▶ Problem: Write out the stretch of lines below that begins at the line with "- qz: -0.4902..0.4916" and ends at the line with "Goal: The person", including both, exactly as given and nothing more.

▶ Supplied data:

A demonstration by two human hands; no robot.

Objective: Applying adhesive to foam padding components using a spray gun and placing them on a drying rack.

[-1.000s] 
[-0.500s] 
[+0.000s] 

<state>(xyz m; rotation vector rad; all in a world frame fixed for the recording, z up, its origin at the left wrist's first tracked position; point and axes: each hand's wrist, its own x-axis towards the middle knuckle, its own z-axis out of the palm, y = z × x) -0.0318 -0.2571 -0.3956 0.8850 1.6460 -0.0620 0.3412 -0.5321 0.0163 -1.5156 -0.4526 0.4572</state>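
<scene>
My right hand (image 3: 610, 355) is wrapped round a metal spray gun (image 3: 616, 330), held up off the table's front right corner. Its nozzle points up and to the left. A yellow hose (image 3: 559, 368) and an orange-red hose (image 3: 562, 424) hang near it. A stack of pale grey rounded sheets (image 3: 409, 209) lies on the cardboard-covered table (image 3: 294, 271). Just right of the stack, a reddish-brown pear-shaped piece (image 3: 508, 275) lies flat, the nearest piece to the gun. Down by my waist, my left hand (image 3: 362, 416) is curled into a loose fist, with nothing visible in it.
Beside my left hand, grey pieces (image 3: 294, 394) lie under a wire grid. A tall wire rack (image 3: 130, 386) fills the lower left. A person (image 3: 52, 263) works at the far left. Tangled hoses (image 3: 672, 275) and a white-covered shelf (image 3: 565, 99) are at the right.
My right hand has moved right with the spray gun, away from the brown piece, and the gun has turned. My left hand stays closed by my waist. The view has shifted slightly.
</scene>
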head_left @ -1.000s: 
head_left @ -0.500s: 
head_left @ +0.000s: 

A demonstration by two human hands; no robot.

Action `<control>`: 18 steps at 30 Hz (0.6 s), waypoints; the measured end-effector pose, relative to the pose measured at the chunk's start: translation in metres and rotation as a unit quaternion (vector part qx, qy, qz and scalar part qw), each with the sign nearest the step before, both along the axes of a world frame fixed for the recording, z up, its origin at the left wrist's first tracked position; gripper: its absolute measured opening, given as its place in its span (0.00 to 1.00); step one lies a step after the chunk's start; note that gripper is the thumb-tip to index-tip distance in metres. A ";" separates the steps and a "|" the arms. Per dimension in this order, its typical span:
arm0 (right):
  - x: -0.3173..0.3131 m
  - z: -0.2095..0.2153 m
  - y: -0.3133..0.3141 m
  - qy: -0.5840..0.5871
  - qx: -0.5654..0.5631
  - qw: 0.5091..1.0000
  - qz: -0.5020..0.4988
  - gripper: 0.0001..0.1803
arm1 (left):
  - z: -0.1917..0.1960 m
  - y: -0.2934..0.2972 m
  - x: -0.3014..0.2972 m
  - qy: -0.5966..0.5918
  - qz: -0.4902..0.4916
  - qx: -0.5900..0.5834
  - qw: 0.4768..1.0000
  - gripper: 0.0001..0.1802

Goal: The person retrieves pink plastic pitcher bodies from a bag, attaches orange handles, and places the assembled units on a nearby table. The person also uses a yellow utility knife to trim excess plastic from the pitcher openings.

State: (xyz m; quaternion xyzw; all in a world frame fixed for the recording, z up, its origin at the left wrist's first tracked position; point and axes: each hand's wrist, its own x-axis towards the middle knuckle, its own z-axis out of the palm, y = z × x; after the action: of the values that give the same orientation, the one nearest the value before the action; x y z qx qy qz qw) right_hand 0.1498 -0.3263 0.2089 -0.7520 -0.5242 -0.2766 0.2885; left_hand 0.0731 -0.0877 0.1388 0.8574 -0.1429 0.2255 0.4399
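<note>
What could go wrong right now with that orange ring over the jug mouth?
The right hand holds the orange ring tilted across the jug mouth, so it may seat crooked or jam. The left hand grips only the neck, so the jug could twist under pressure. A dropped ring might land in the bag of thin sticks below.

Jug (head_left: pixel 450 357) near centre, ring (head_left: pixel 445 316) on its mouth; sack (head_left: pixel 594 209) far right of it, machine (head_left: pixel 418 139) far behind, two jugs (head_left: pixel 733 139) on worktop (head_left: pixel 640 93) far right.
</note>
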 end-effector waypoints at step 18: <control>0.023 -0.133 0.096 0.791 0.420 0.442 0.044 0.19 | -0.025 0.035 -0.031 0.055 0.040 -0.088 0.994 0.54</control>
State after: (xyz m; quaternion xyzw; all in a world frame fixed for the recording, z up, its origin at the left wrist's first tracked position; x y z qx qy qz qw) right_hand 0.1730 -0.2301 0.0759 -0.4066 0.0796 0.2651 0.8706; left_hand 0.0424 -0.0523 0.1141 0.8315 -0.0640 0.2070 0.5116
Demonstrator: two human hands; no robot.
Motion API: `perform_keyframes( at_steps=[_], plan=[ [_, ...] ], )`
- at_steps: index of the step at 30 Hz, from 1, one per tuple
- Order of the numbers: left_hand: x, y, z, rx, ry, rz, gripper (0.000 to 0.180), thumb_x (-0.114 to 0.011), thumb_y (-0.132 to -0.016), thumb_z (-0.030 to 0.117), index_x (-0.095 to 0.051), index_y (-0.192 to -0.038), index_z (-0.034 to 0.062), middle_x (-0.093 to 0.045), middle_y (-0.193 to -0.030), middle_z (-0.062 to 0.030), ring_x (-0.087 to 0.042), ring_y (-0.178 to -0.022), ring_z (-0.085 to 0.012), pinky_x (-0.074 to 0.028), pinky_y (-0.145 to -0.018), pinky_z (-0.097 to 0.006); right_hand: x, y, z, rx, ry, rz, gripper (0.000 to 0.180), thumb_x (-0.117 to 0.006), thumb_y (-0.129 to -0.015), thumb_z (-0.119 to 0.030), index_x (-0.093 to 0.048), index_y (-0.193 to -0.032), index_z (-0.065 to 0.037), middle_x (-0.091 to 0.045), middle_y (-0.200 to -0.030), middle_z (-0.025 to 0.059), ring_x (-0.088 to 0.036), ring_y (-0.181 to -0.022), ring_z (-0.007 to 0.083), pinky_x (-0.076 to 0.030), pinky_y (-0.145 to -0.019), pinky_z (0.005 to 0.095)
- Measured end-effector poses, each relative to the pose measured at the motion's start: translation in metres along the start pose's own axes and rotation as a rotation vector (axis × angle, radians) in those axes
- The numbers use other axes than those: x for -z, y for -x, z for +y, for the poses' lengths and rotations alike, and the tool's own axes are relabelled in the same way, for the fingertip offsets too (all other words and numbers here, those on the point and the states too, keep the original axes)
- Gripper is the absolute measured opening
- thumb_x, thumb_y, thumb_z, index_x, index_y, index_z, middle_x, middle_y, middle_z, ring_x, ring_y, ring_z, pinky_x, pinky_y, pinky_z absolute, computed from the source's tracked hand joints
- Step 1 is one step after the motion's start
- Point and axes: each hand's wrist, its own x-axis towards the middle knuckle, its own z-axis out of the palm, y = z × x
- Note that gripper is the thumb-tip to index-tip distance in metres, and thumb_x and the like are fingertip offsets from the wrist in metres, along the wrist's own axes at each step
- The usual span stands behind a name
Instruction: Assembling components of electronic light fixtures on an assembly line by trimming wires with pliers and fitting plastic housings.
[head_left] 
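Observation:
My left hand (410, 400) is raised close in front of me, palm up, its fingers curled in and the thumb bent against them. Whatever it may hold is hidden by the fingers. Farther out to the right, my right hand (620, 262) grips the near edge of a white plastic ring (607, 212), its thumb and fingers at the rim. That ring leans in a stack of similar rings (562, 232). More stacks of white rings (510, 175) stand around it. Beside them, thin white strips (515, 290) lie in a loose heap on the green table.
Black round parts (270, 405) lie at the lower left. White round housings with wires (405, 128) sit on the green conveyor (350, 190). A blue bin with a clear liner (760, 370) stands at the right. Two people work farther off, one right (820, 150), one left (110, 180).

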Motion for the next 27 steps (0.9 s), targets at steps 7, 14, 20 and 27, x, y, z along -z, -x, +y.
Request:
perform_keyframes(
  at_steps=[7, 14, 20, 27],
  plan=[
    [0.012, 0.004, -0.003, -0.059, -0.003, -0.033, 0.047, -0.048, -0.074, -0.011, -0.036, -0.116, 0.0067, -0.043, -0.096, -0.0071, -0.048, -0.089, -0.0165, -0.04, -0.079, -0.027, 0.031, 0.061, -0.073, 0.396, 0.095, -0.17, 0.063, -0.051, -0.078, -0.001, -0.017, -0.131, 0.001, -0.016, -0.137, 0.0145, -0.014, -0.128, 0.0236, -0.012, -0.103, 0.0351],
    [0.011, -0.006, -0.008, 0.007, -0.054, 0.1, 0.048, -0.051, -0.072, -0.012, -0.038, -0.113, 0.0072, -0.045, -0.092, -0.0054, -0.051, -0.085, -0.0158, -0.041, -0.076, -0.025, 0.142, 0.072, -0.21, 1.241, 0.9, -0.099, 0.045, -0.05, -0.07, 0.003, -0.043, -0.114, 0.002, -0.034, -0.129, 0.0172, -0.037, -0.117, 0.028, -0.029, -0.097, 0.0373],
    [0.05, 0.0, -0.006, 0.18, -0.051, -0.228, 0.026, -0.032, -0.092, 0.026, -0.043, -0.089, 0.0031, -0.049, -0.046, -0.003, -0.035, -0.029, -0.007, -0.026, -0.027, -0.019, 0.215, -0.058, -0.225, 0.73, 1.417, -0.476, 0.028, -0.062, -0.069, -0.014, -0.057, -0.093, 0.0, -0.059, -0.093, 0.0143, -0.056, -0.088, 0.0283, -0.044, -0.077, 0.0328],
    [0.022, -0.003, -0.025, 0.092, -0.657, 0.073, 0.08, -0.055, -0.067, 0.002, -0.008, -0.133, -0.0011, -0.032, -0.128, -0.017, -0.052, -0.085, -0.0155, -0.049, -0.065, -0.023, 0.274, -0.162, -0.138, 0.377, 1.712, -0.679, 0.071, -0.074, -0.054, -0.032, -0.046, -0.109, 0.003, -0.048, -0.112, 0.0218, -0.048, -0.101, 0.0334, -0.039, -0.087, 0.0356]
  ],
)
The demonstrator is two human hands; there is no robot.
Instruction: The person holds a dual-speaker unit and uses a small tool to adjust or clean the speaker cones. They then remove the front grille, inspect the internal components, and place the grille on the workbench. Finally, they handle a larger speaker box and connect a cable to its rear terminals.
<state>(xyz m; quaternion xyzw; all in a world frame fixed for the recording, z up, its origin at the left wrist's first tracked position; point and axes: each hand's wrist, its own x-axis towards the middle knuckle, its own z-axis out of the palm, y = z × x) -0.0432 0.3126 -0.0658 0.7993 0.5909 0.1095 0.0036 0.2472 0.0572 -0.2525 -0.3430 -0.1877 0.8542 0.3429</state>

▶ Exercise output:
  - qz: -0.4902..0.4916
  - qx: -0.5900..0.5834
  - qw: 0.4768..1.0000
  - gripper: 0.0001..0.1802

Goal: The person retrieves pink plastic pitcher bodies from a bag, attaches orange handles, and places the assembled units on a nearby table. The person also uses a yellow utility knife to trim excess plastic from the pitcher openings.

This exercise has now been completed.